§ **YOUR OBJECTIVE**
Reproduce word for word the lines of the listing from the first one through the one with "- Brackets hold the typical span", omitting every picture.

§ **DATA FOR ANALYSIS**
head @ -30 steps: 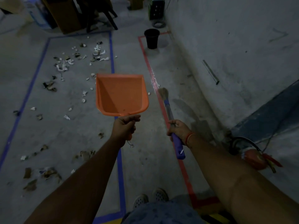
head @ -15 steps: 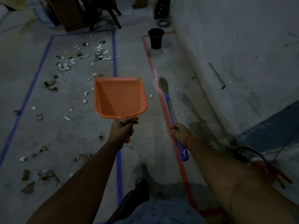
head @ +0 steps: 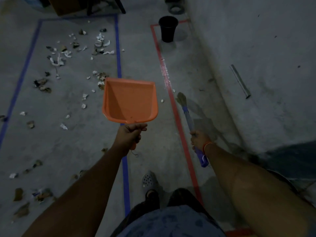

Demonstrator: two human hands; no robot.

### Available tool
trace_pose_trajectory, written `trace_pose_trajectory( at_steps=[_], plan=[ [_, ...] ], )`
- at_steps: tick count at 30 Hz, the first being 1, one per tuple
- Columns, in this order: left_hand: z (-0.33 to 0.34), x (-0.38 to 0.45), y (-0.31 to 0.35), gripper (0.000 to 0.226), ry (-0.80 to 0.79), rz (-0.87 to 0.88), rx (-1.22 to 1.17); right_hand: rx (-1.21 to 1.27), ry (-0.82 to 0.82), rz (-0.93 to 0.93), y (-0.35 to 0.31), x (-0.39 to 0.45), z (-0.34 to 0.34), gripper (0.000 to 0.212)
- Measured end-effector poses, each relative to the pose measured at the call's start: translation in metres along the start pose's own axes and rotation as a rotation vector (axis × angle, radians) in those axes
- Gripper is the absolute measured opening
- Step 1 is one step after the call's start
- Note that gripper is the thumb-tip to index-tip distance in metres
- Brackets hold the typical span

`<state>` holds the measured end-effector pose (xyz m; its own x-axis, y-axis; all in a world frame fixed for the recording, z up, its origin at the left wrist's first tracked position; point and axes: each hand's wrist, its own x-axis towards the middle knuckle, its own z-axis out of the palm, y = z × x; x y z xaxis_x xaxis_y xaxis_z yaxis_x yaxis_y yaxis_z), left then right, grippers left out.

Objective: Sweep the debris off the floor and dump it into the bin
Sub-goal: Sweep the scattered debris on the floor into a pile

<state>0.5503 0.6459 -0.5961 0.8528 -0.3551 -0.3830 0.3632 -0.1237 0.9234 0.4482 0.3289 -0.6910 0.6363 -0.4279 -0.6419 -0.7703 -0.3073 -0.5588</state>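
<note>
My left hand [head: 130, 134] grips the empty orange dustpan [head: 130, 100] raised ahead, my right hand [head: 200, 139] clenches the brush [head: 188, 117], ready for debris [head: 59, 59] scattered beyond my left fingers, the bin [head: 168, 29] far ahead

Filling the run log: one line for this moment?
left hand: grips dustpan | right hand: grips brush | debris: unswept | bin: ahead

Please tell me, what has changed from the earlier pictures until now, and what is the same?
The person has stepped forward: one shoe is now ahead, and the bin looks nearer. The left hand still grips the empty orange dustpan, the right hand still grips the brush. The debris lies unswept.
</note>
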Motion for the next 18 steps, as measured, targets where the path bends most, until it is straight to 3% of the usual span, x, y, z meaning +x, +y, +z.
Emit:
trace_pose_trajectory(
  at_steps=[2, 5, 8, 12, 18],
  plan=[
    [-0.003, 0.015, 0.003, 0.033, -0.006, -0.007, 0.001, 0.032, -0.011, 0.040, -0.006, 0.013, -0.007, 0.027],
    [0.002, 0.037, 0.009, 0.033, -0.022, -0.018, -0.003, 0.084, 0.017, 0.060, -0.005, 0.037, -0.018, 0.023],
    [0.016, 0.059, 0.019, 0.032, -0.036, -0.043, -0.014, 0.355, 0.025, 0.179, -0.027, 0.048, -0.037, 0.021],
    [0.047, 0.092, 0.038, 0.030, -0.024, -0.078, -0.035, 0.446, 0.039, 0.212, -0.043, 0.079, -0.073, 0.021],
    [0.082, 0.141, 0.055, 0.035, -0.002, -0.069, -0.037, 0.623, -0.038, 0.302, -0.068, 0.136, -0.114, 0.017]
  ],
)
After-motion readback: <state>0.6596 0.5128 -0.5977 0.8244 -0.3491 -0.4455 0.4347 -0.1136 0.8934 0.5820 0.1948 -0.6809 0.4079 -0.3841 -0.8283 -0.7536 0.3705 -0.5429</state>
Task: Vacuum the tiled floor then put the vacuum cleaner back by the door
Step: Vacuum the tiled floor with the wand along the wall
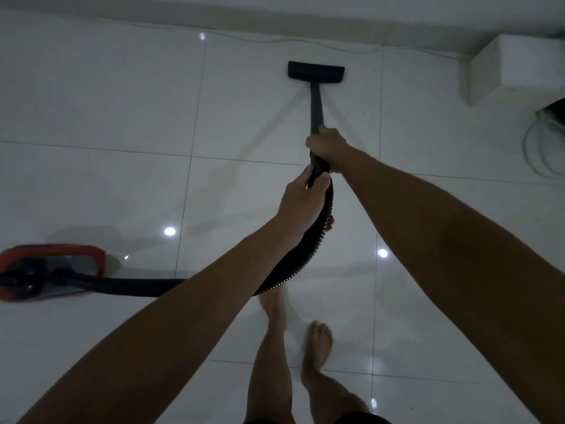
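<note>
A black vacuum wand (315, 107) runs forward to a flat black floor head (316, 71) resting on the glossy white tiled floor (122, 102) near the far wall. My right hand (328, 145) grips the wand high up. Just behind it, my left hand (301, 206) holds the wand's lower end, where the ribbed black hose (308, 255) starts. The hose curves under my left forearm and runs left to the red and grey vacuum body (46, 270) at the left edge.
A white box (513, 65) stands against the wall at the far right, with a dark object and coiled cables (544, 148) beside it. A thin cord (275, 41) lies along the skirting. My bare feet (319, 341) are on the tiles below the hose.
</note>
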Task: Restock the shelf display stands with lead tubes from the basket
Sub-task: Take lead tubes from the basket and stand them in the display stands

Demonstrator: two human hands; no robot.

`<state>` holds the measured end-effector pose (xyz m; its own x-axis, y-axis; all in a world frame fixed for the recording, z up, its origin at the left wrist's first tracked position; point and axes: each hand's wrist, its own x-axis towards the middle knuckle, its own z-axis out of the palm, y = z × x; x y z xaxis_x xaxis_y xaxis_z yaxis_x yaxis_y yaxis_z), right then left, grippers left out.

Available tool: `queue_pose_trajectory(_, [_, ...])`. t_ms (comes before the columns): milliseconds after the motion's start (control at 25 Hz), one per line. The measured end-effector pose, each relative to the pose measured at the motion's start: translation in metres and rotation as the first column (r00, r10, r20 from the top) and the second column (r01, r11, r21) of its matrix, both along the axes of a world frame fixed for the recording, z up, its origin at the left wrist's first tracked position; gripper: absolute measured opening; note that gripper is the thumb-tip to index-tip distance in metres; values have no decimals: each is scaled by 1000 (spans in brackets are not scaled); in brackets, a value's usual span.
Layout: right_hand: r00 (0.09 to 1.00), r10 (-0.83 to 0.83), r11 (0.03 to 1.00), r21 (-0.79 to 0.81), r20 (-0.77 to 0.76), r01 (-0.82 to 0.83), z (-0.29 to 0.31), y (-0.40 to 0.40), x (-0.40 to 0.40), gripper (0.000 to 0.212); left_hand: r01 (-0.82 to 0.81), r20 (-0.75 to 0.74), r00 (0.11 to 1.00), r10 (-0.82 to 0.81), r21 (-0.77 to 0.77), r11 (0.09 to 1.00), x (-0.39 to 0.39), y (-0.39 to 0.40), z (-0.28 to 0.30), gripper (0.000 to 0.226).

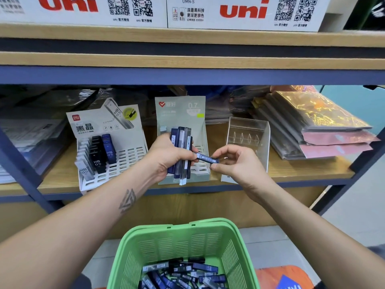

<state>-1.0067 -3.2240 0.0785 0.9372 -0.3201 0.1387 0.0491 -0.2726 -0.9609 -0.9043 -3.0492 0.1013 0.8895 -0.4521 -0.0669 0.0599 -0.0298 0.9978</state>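
My left hand (166, 157) grips an upright bundle of several lead tubes (181, 142), blue, grey and clear, in front of the 0.7 display stand (180, 113). My right hand (235, 161) pinches the end of one dark blue lead tube (207, 157) that lies crosswise against the bundle. To the left, the HB 0.5 display stand (125, 157) holds rows of grey, black and blue tubes in its left slots. Below, the green basket (187, 240) contains many loose tubes.
A clear acrylic stand (248, 138) sits on the wooden shelf (302, 172) right of my hands. Stacks of wrapped folders (316, 130) fill the shelf's right end, wrapped packs its left. White uni boxes (239, 11) stand on the upper shelf.
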Motion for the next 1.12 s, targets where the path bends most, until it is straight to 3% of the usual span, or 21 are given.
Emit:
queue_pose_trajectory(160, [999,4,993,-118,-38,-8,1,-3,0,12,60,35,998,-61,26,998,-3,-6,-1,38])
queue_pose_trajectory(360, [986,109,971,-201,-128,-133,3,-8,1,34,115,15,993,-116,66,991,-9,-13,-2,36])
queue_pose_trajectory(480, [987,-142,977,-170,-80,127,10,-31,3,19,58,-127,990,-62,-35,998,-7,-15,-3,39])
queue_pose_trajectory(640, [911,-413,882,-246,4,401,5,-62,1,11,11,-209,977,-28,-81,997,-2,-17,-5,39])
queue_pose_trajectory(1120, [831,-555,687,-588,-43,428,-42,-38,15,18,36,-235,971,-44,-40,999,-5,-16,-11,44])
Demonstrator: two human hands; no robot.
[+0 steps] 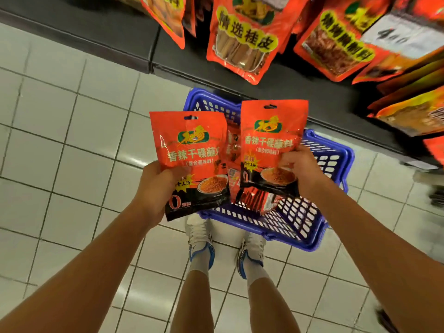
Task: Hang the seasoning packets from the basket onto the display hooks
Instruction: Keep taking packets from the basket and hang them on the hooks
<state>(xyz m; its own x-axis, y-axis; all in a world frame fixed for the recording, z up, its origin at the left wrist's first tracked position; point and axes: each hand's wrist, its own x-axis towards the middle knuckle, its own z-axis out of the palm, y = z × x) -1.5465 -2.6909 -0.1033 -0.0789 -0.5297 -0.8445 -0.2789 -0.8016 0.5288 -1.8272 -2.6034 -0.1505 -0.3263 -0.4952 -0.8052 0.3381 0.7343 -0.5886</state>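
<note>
My left hand (pixel 156 186) grips a red and black seasoning packet (pixel 189 150) by its lower left side, upright, with the hang hole at the top. My right hand (pixel 300 169) grips a second, matching packet (pixel 271 135) by its lower right edge, held a little higher. Both packets hover over a blue plastic basket (pixel 310 222) standing on the floor in front of my feet. More red packets (pixel 254 198) lie inside the basket, partly hidden by the two I hold. Red packets on the display (pixel 242 37) hang above; the hooks themselves are not visible.
A dark shelf base (pixel 120 37) runs along the top, above a white tiled floor (pixel 72 140). More hanging packets and a white price tag (pixel 396 37) fill the upper right. My shoes (pixel 199 239) stand just behind the basket.
</note>
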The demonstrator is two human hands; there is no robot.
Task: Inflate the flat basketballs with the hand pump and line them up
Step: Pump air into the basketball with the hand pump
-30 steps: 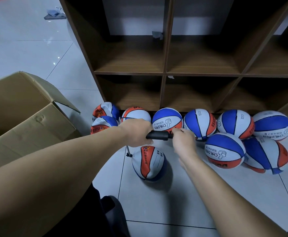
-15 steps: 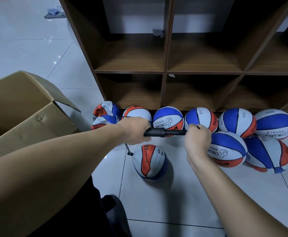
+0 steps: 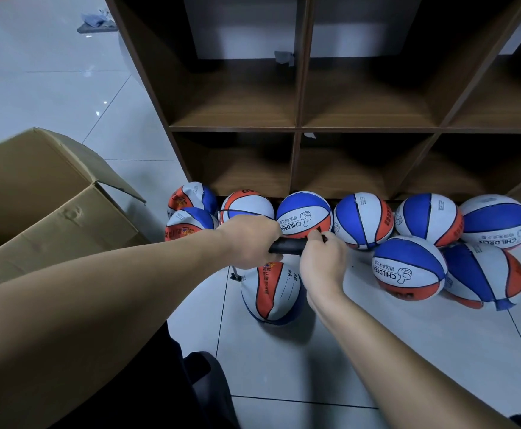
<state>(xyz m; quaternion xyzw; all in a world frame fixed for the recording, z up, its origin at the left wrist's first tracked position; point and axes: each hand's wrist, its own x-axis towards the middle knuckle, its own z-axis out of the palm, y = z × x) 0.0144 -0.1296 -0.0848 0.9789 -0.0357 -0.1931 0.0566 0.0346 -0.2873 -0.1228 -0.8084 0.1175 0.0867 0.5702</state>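
Both hands, left (image 3: 248, 241) and right (image 3: 322, 263), grip the pump (image 3: 287, 245) (axis 9-to-3), ball (image 3: 271, 291) at 6 o'clock.

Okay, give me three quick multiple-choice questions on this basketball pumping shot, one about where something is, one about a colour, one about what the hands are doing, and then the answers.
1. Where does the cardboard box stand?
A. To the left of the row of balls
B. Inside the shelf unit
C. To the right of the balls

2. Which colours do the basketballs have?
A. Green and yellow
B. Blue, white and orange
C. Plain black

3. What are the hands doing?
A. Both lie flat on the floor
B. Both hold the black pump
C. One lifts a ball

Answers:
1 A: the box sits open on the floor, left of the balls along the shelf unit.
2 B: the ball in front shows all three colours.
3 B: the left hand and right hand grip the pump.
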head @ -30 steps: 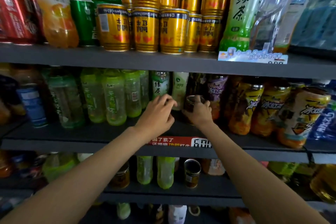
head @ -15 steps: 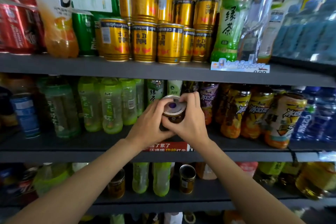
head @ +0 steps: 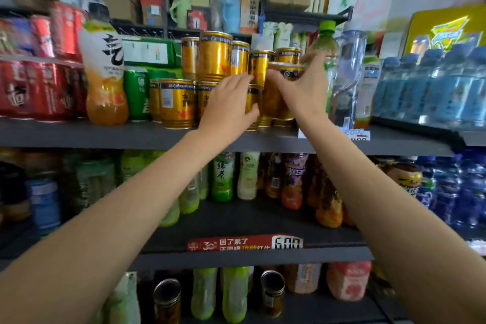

§ **EXERCISE RESULT**
head @ -30 steps: 
head @ -15 steps: 
head @ +0 steps: 

Demonstrator: two human hands; no robot.

### Available tool
trace_pose_trajectory, written `trace_pose_trajectory( at_steps=[_], plan=[ [_, ...] ], )`
- at_steps: tick count at 30 Hz, the first being 1, one per tuple
- Columns, in this order: left_hand: z (-0.33 to 0.34), x (-0.38 to 0.45), y (-0.31 to 0.35), gripper (0.000 to 0.226), ry (-0.80 to 0.79), rz (-0.87 to 0.88), rx (-1.22 to 1.17); right_hand: rx (-1.21 to 1.27), ry (-0.82 to 0.82), rz (-0.93 to 0.93), y (-0.35 to 0.31), x (-0.39 to 0.45), z (-0.34 to 0.34), gripper (0.000 to 0.212)
- Measured end-effector poses, each relative to the pose measured at the call's start: translation in metres along the start pose's own axes and rotation as a rotation vector (axis × angle, radians) in those axes
- Gripper is the absolute measured opening
- Step 1 is one step after the call's start
- Note that gripper is the thumb-tip to index-tip distance in metres
- Brackets hold the typical span

Nothing else is part of this exercise.